As Twitter struggles with repeated outages on the network (which, to its credit, the company has been very transparent about), some are asking whether it isn’t unwise to rely on a single company for a communications platform that has become such an integral part of so many people’s lives. So what would a more open version of Twitter — or a world that relied less on it as a single point of contact — look like?

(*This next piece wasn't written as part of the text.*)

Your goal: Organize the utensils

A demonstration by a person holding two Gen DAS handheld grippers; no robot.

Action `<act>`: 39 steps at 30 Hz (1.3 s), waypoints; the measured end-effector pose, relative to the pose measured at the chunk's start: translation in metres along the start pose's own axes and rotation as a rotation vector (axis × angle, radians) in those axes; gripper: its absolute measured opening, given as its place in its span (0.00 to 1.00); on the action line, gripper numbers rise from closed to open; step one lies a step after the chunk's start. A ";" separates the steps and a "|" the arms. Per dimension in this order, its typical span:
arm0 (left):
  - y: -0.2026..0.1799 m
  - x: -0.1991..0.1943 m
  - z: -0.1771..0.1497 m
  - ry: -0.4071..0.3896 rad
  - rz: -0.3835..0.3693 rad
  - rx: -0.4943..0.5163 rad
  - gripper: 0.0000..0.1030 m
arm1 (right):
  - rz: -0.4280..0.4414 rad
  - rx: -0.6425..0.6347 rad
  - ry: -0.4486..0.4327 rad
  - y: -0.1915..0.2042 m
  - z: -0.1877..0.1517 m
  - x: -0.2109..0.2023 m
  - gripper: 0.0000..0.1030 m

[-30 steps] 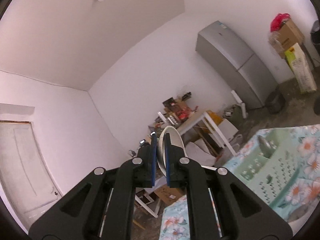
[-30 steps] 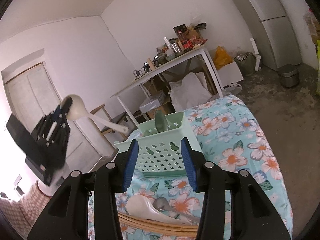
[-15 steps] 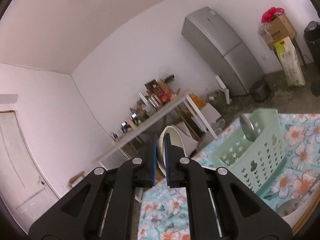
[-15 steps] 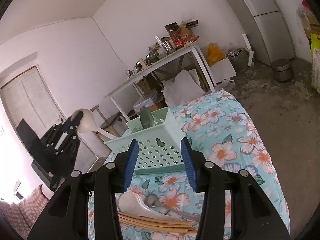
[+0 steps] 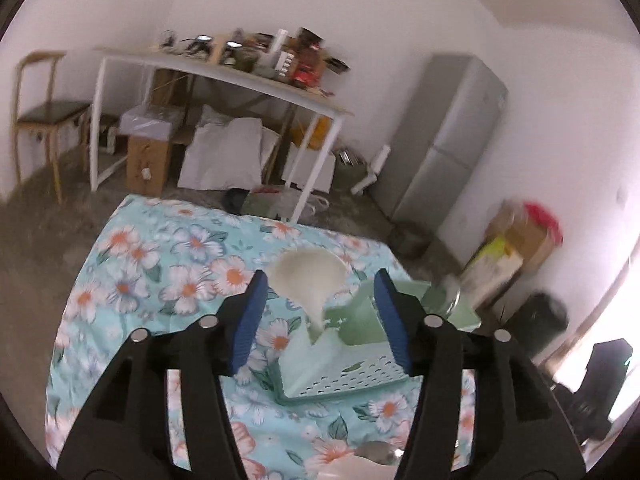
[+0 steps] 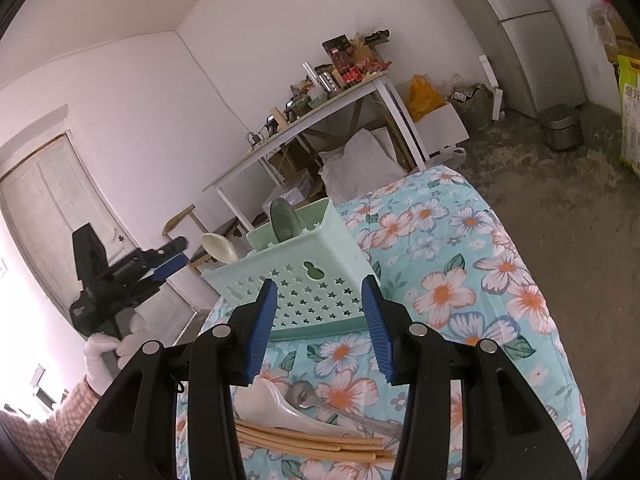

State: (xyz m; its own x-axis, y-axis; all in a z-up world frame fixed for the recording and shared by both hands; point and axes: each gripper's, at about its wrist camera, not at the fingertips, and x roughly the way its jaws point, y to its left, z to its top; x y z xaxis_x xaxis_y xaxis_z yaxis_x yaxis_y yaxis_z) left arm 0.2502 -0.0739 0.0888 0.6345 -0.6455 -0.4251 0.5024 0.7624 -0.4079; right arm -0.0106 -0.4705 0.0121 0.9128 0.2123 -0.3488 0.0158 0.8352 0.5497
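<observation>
Left gripper (image 5: 318, 318): jaws opening, blue pads apart; the white ladle stands between them but neither pad presses on it. In the right wrist view the same tool (image 6: 172, 262) hangs at the basket's left side, held by a white-gloved hand (image 6: 116, 346).
White ladle (image 5: 308, 276): bowl uppermost and facing the camera, handle running down into the basket's near left corner; seen from the right wrist view as a pale bowl (image 6: 219, 247) standing just above the basket's left rim.
Basket (image 5: 348, 368): mint-green plastic organizer with star-shaped holes in its walls, standing on the tablecloth; an inner divider splits it into compartments. Which compartment takes the ladle's handle cannot be told.
Basket, other contents: a dark green spoon (image 6: 285, 222) stands upright at the far side, its bowl rising above the rim.
Right gripper (image 6: 318, 322): jaws parted with nothing between the pads, hovering before the basket's near wall (image 6: 312, 292).
Loose utensils: just below the right gripper lie a white spoon (image 6: 266, 402), a metal spoon (image 6: 308, 394) and a bundle of wooden chopsticks (image 6: 308, 442), the spoons resting over the chopsticks.
Tablecloth (image 6: 460, 280): turquoise with white and orange flowers, covering the work table.
Background: a white side table (image 6: 304, 128) crowded with small items, and a grey refrigerator (image 5: 444, 144).
</observation>
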 end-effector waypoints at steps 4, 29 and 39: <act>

It might look something like the idea proposed by Dave Winer, inventor of the RSS standard. He’s written often about the idea of “a decentralized Twitter” and how he’d like to see someone develop a Twitter app based on open-source standards, which he compared to the Apache open-source server software that lies behind a majority of the websites on the Internet. More recently, he’s talked about how developers of Twitter clients — whether they be apps, or services such as WordPress (see disclosure below) or Tumblr — could build an “emergency broadcast system” that would function even when Twitter is down.
Here’s how such a system could work: Clients such as Tweetdeck, Seesmic and Brizzly would communicate through the Twitter API (application programming interface) just the same way they do now, but when the network goes down, they would store tweets — either on their own servers or at some neutral location — and each client would be able to get updates from the others. When Twitter comes back up, the tweets get sent to the network as usual, along with a record of what was tweeted while Twitter was offline, so they can push out an updated activity stream. All this takes is co-ordination among the various developers of Twitter clients and a standard to work around.
Part of that standard could involve Montreal-based developer
Adrian Evan Promodrou’s Prodromou’s Status.net, which is similar to the blogging software company WordPress. It provides Twitter-style microblogging software that can be run on a server by any user or company, but also has a hosted version with additional features. Promodrou has also developed an open standard designed to enable communication between microblogging clients called OStatus, which the company says is based on other publishing standards such as PubSubHubbub, WebFinger and Salmon.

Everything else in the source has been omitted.